Editor’s Note: This is Part Six of our ongoing series about theteet’s foray into the world of the chicken farmer. Descriptions are graphic.
this, my friends, is the cold, hard, deep-frozen reality of the omnivore.
if you’ve ever carved into a rotisserie chicken or chomped down on a chicken salad sandwich, don’t act like you don’t have blood on your hands. plus, these Teter-range® chickens, as jaydubs, well, dubbed them, lived a guaranteed happy life, as short as it may have been. i think they were hormone-free, unless you count the antibiotics that came in their baby chick feed … ? anyway, we didn’t inject any green slime into them like they show on the PETA videos.
if Seth believed in blogging, this entry would be much more entertaining. this morning he took the birds to a local Amish family who killed and dressed them for us while he waited. apparently one of the seven or so children was strangely intoxicated by his own chicken-erasing powers.

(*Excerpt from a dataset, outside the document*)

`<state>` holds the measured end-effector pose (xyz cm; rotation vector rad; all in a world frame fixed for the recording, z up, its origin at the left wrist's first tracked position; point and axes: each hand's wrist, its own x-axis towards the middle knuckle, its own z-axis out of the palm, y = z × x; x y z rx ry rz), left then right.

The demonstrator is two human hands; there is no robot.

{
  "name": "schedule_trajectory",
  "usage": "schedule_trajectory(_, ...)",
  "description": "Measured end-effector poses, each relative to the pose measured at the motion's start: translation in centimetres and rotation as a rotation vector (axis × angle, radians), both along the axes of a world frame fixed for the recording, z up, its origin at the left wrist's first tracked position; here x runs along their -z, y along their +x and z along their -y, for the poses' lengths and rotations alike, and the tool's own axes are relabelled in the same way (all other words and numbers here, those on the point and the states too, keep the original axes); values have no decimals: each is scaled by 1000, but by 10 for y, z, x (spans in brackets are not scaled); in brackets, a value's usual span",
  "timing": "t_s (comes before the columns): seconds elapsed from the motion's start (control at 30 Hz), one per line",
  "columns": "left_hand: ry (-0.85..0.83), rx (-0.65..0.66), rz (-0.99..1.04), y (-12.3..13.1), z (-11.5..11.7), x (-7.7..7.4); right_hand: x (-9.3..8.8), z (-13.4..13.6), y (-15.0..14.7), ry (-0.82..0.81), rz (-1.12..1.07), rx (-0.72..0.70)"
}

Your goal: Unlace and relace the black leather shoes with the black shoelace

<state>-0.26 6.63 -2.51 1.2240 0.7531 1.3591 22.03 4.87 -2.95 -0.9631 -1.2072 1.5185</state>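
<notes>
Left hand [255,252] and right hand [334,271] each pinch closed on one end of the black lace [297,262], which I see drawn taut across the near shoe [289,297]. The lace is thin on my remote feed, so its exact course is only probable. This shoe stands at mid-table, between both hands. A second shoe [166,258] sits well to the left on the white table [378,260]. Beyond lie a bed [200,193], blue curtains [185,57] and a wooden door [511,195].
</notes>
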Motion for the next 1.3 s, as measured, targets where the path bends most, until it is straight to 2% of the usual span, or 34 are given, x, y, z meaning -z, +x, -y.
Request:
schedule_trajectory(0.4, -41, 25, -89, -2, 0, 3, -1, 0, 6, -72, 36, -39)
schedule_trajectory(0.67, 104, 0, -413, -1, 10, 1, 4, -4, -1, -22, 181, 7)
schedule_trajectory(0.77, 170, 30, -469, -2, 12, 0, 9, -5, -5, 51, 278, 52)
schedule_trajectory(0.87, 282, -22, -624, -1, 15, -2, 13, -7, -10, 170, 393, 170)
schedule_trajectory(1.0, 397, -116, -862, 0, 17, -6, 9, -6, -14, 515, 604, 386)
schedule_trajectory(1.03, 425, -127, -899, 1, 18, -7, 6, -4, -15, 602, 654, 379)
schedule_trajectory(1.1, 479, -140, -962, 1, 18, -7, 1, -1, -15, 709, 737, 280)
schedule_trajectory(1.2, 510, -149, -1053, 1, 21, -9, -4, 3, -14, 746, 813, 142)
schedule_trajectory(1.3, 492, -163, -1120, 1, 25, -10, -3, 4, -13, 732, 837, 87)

there are eight egg-layers left to live another day. (those birds, in my opinion, are much, much cooler and pleasant to have around. the others seemed to rarely take their heads out of the feeding trough. crazy Cornish-rocks.) eggs are expected by august, maybe?
in sum, it’s much harder to let someone kill your pig than your chickens. unless my heart has hardened. also, in one word: Rotisserie.